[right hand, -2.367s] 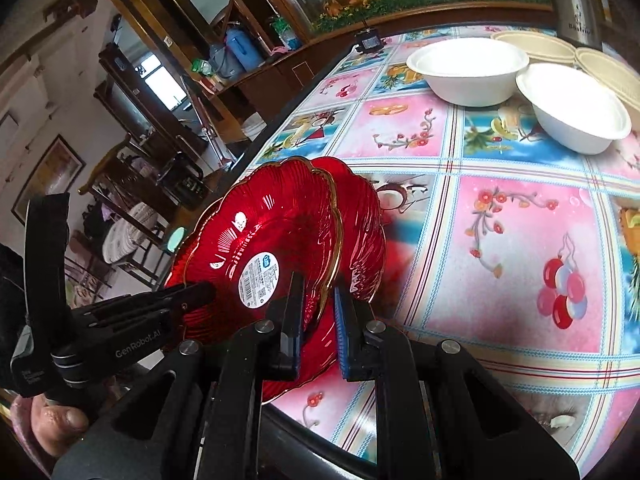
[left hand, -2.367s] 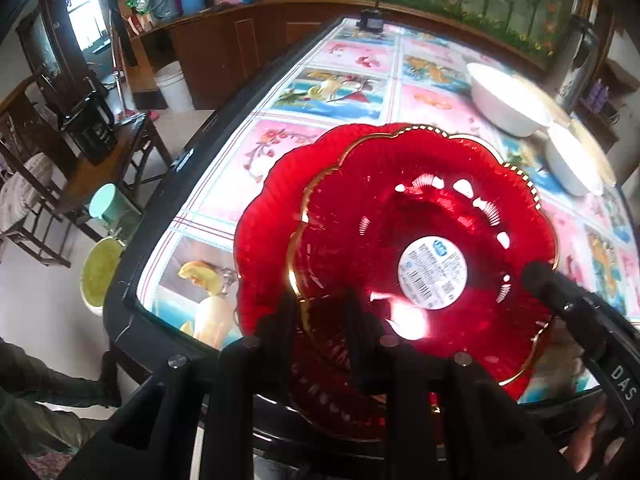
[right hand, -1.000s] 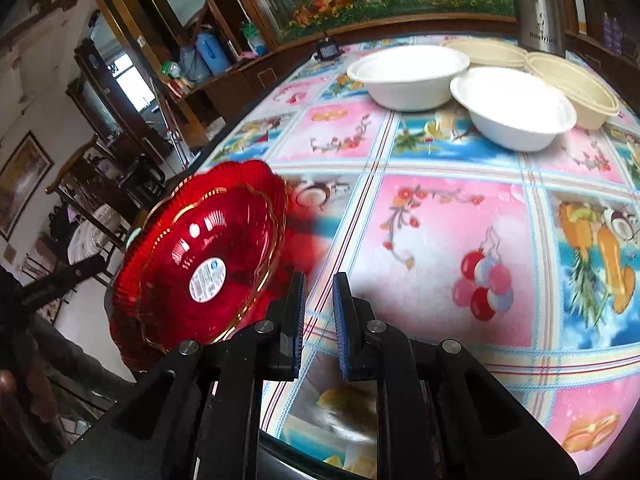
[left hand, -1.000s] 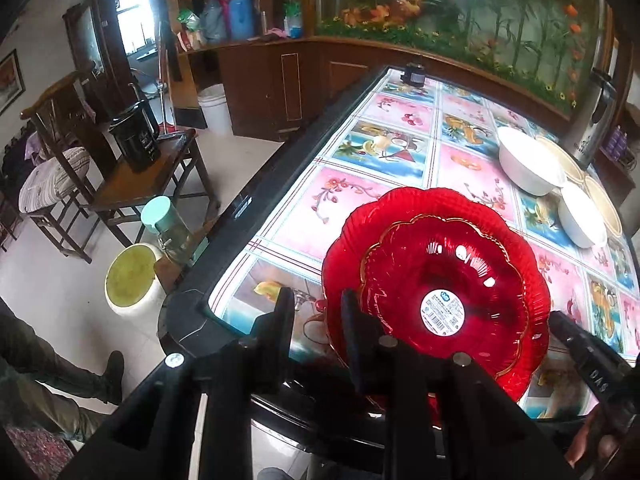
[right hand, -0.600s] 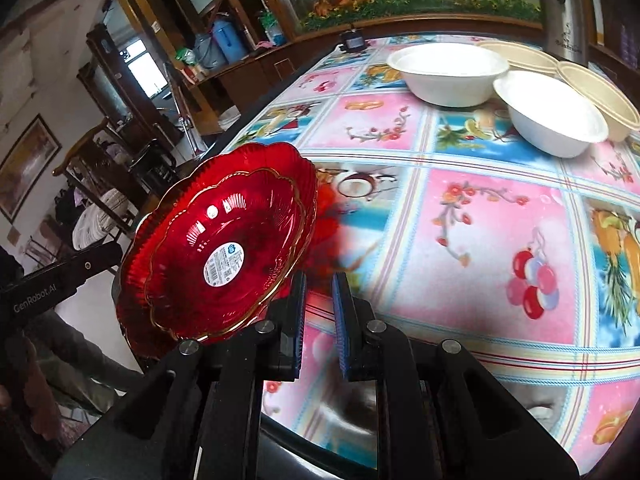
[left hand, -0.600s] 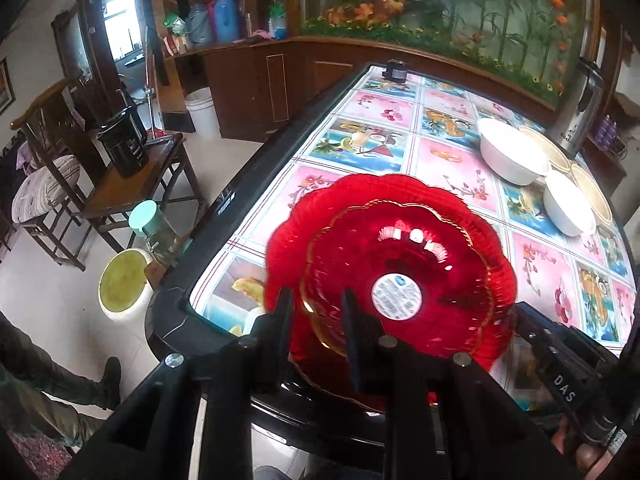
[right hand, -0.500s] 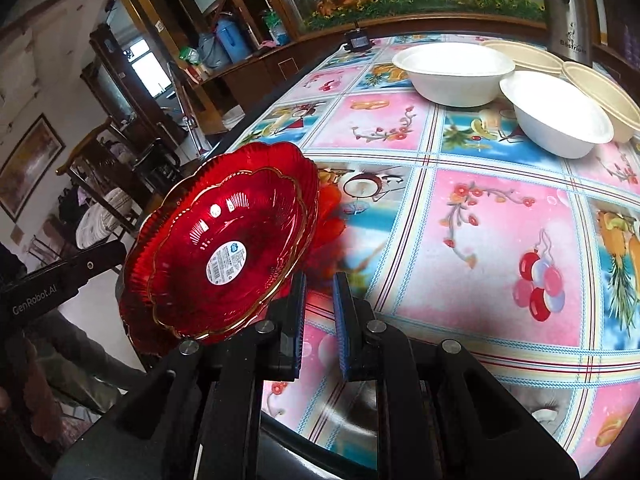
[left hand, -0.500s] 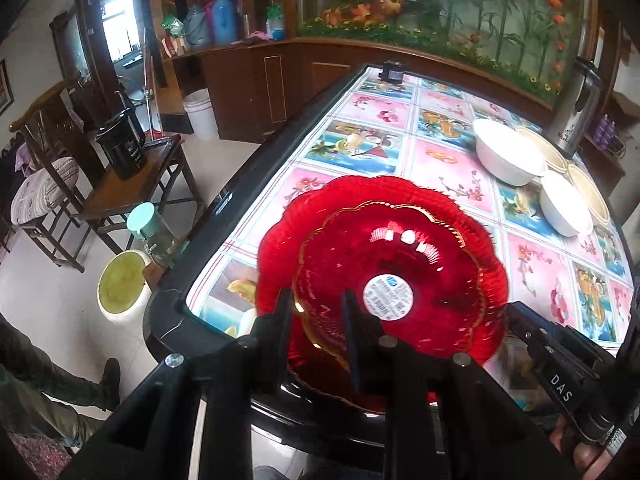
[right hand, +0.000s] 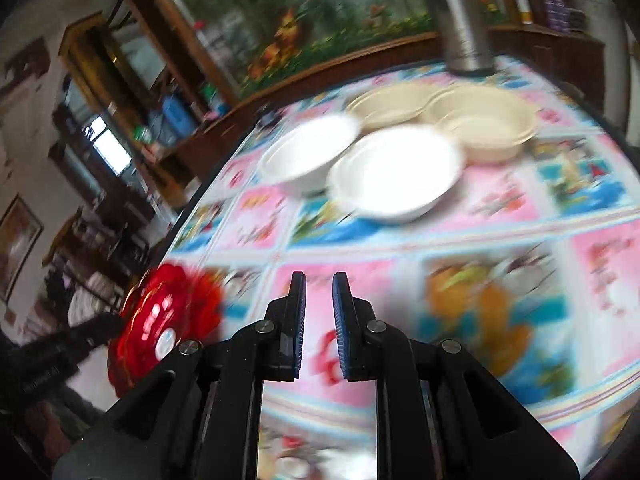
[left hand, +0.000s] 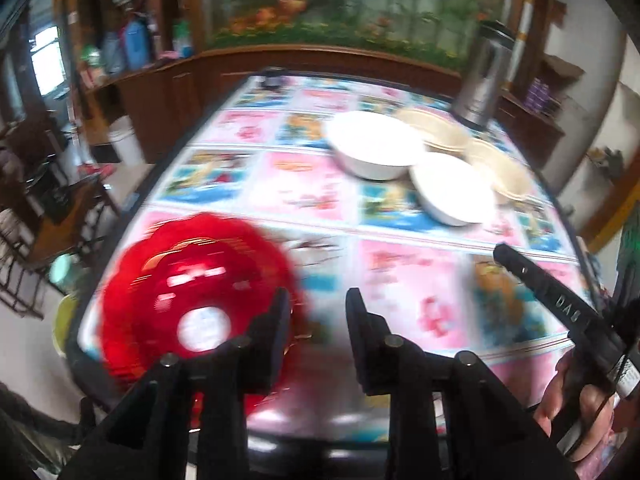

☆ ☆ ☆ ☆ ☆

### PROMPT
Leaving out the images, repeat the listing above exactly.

### SOLUTION TO THIS PROBLEM
[right hand, -2.367s] 
[left hand, -2.367s] 
[right hand, -1.000s] 
[left hand, -1.000s] 
[right hand, -0.600s] 
[left hand, -0.600s] 
[right hand, -0.500s] 
[left hand, -0.500s] 
[right hand, +0.000s] 
[left hand, +0.000s] 

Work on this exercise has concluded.